→ **WORK INSTRUCTIONS**:
Please report each line of the data below that contains "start".

(THE DATA begins)

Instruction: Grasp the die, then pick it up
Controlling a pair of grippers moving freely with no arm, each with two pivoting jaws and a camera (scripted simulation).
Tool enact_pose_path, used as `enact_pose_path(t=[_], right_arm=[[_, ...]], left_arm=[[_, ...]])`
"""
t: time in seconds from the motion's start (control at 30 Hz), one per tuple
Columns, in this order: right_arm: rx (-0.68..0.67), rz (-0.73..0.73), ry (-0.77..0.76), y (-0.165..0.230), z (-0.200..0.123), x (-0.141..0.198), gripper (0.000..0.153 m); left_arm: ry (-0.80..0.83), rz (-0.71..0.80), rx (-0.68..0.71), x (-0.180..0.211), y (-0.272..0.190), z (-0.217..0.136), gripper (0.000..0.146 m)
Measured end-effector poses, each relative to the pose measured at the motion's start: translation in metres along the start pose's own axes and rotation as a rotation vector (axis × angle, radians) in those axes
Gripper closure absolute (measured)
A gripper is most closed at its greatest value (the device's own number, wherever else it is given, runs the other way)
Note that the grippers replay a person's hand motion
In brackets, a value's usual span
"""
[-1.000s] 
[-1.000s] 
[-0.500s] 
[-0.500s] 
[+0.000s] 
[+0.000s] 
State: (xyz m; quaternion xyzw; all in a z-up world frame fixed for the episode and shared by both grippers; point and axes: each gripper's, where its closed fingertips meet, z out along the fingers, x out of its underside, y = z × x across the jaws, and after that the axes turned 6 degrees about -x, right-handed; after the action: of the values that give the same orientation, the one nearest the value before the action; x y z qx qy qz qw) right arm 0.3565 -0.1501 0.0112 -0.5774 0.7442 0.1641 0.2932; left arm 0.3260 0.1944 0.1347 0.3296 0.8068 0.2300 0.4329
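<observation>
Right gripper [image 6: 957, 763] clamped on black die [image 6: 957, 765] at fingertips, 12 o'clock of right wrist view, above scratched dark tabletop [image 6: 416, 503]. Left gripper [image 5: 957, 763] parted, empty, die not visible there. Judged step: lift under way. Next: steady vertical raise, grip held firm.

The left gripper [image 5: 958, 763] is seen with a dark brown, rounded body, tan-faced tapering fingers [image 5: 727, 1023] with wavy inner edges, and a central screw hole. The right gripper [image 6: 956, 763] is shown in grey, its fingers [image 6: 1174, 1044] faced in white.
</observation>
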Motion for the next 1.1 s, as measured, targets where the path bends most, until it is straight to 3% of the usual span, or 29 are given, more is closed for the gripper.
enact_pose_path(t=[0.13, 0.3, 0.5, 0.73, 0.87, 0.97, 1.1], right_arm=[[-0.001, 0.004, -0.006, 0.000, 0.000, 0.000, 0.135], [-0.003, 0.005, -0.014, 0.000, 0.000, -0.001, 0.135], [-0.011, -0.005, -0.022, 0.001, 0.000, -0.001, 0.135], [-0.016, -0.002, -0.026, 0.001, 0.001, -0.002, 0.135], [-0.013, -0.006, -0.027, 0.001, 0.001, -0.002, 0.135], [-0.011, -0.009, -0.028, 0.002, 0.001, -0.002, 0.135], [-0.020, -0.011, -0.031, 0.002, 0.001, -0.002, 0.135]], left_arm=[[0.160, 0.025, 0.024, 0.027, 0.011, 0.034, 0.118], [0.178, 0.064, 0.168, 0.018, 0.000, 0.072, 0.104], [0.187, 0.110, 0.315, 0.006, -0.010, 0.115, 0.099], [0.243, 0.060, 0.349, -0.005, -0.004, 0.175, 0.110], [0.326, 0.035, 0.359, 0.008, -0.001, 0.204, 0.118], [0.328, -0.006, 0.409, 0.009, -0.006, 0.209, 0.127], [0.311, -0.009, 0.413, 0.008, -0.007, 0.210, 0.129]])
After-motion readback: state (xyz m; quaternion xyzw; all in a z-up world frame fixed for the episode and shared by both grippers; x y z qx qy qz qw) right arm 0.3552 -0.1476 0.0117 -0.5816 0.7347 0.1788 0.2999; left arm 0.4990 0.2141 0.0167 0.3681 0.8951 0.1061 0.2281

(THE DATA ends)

→ **RESPONSE TO THIS EXERCISE**:
t: time in seconds from the motion's start (control at 30 Hz), one per tuple
Measured end-effector poses, each relative to the pose measured at the motion's start: translation in metres along the start pose's own axes and rotation as a rotation vector (axis × angle, radians) in those axes

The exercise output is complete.